- 774 Okunma
- 3 Yorum
- 1 Beğeni
MASA ÜSTÜM...
İçselliğimi tokuşturuyorum evrenin müstesna lisanına bir türlü vakıf olamadığım dürtüsüyle, dış sesin gıybete dönük yüzünde irkiliyorum da.
Zıvanadan çıkan ne çok düşünce bir de duygu ihlali: sonlandırma isteminden yola çıkıp hala başlayamadığımı görmek.
Mimoza sarılığında göğün temennisi oysaki mavi ve pür-ü pak bilirdim.
Bir de titreyen elleri küçük satırların büyük hayallerine denk düşen.
İri kıyım adamlar yine koruyuculuğun ilkesinde, korumaktansa korunmaya ihtiyaç duyan.
Şebeke sisteminde giderilmeyen o devasa arıza.
Ayaklarımın geri geri gittiği bir münazara belki de; az sonra şakırdayacak yağmura eşlik etmem de ne gibi bir yanlış olabilir ki, demenin bin bir hali.
Kayıtsızlığa maruz kalıp kalender meşrep yüreğin iç çektiği yine tembel misafirleri gök kubbenin.
Bir tebessüm dahi haram kılınmışken ve işte sazan misali, inandığım kadar inandırıcı olup olmadığım hakkında yorum yapanlar.
Kurdeşen döküp de kaşınan bölgeyi hizmet dışı bırakmak gibisi de yok hani. Sağ elimle sol elimi kaşıdığım; soldaki ağrıyı da sağdan sola iteklediğim.
Özrünü sürdü yine kısa süren aydınlık ve ben, bir dirhem et nasıl ki ayıbı örtecek çelişkisiyle kilo kilo çekilmiş kıyma aldım.
Bunları neden mi yazıyorum?
Neşterin değmediği her noktayı bir şekilde yarıp bakıyorum içime; kala kala hangi sözcüklerle restleşeceğim günü savıp sabahı yok sayıp bir de günü lastik gibi uzatmaktan gına gelip, manasız bir geceyi daha mı konuk edeceğim, diye.
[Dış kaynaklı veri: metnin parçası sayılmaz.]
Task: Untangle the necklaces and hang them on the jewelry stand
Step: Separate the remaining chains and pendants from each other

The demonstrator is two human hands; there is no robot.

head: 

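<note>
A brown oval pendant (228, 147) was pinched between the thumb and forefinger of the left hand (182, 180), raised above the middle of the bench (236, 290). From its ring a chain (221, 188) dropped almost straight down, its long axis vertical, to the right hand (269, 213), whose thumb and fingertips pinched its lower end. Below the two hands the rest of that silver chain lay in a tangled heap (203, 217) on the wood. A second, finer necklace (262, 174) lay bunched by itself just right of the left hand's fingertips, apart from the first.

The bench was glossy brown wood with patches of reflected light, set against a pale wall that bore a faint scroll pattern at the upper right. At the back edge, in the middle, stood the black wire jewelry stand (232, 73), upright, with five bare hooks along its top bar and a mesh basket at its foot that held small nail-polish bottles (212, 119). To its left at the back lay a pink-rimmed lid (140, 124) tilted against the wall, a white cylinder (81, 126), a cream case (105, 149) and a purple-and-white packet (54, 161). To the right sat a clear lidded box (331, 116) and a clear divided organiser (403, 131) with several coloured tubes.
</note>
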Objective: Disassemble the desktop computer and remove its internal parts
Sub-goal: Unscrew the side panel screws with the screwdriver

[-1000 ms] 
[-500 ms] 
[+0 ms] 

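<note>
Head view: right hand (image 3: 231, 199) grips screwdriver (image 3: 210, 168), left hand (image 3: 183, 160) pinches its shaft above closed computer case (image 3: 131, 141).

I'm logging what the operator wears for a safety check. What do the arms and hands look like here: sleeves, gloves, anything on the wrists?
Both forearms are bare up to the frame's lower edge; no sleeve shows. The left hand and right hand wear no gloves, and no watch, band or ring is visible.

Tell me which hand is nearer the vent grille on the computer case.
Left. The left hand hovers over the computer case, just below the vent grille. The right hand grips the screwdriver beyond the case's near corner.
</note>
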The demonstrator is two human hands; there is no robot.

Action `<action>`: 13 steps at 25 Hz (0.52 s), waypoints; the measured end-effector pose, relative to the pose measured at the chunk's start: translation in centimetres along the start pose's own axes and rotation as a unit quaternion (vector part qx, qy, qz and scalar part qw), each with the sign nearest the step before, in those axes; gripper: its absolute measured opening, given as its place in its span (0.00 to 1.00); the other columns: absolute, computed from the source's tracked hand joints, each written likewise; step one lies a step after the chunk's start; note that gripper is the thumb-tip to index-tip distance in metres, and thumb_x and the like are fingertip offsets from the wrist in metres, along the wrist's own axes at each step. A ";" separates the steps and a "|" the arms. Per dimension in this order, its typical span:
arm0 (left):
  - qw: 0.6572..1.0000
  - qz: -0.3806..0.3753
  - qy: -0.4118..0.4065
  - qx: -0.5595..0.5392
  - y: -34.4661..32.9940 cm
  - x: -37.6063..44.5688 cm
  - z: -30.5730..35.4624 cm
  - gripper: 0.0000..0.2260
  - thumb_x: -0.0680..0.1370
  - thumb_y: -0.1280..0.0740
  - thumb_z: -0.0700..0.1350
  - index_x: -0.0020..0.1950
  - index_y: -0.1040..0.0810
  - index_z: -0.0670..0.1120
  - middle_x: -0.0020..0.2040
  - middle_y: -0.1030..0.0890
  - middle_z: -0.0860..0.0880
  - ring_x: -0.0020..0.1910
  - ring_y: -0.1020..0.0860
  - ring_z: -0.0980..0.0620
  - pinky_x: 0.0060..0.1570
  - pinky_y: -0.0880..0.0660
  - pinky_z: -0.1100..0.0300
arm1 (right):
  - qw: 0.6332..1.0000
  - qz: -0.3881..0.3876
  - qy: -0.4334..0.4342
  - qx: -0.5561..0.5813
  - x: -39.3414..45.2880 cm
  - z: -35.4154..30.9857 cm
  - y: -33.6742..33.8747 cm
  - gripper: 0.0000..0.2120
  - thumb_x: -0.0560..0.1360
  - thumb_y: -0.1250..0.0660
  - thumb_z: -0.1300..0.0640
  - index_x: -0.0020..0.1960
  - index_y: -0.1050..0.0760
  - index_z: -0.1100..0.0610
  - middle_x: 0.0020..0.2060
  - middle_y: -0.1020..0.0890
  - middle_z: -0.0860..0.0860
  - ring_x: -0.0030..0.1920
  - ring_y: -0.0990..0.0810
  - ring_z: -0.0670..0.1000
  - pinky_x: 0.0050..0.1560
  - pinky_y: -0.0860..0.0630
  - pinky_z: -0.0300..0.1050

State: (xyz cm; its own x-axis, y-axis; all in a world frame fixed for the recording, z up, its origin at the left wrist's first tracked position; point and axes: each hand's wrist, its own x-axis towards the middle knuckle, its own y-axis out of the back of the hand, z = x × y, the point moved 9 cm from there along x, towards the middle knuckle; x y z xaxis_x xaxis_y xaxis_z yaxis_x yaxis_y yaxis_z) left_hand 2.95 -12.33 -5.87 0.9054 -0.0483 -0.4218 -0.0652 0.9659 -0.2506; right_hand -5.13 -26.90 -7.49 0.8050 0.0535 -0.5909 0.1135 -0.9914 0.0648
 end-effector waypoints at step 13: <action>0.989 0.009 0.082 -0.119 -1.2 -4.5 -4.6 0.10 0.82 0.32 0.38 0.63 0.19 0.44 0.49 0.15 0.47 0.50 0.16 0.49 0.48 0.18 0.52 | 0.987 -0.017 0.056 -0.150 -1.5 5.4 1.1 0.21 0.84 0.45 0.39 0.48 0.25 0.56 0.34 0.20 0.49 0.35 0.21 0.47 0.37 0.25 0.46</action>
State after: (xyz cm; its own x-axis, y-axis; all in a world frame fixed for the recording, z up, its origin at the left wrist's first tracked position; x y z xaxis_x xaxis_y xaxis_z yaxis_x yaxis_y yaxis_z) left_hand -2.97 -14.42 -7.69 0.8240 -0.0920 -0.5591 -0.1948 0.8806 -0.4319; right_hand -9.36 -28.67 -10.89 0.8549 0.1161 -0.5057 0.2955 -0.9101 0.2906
Allah gani gani rahmet eylesin: hem sildiğim hem silindiğim bir de aklımın aksesuarlarına uyup yeniden döşediğim masa üstüm.
Ne var ki bunda, demenin bile bir isyan olduğunun bilincinde, kör kütük sarhoş ve yaftalanmanın eseri iken esir düştüğüm yıllara nasıl da imreniyorum.
Herkes gitti işte bir yerlere sonrasını silip ve rahmetin bin bir haline maruz hiç kimseyim, demenin bir lütuf olduğunu yeni yeni bellediğim.
Uyduruk bir masal kahramanı da olabilirdim ve ters takla attığım her sayfa boşluğunda yansızlığım ile kötülüğün rolüne de bürünebilirdim.
Değişmekle filan asla alakalı değil ne de olsa soytarı yılların bende yarattığı fazla bir deformasyon yok.
İyi beslendiğim ya da çocuk yaşımdan beri spor yaptığım için… deme gafletinde asla bulunmayacağım hele ki zorluk başlığı altında döşediğim/döşeyeceğim muhtelif hikayelerimi yine kendime saklarken varsın kirlensin ismim.
Bir bardak su bile yeter karanın lanetinden kurtulmaya.
Sıra dışı bir imge sırıtırken bir köşede akla zarar doğrusu: kabullenmek ve kabul görmek arasında gidip geldiğim.
Tıynetsiz kim ise şükür ki uzağındayım ve ağzından salyalar akan o kuyruksuz köpeğe de fazla yüz vermek çok gereksiz. Evet, artık köpek sevgim sona erdi hele ki soğuğun ve sağanağın tavan yaptığı gece tanık olduklarımdan sonra üstelik bir ay içerisinde iki kez üst üste.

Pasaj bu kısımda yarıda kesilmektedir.